REQUIRED ACTION: Where the records below reach the line containing "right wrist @", start transcribing, and end with the line containing "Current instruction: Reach", exactly and with nothing else added.

EXERCISE INPUT:
++++
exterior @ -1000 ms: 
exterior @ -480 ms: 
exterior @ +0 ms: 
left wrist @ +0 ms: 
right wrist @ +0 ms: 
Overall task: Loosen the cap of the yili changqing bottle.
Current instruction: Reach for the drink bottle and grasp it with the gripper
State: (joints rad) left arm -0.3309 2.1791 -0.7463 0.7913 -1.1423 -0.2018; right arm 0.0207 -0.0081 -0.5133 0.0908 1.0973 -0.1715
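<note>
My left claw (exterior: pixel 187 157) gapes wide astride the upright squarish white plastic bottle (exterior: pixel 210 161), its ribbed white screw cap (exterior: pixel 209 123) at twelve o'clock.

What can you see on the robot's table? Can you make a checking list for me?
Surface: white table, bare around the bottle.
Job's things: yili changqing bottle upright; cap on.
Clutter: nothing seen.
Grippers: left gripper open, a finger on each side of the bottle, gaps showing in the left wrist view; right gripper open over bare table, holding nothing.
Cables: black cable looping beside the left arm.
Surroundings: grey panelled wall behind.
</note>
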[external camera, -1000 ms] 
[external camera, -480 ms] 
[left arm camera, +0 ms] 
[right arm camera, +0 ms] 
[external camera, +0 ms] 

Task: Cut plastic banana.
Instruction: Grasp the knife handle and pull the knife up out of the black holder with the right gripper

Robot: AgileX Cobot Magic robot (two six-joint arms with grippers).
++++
TASK SOLUTION:
right wrist @ +0 ms: 
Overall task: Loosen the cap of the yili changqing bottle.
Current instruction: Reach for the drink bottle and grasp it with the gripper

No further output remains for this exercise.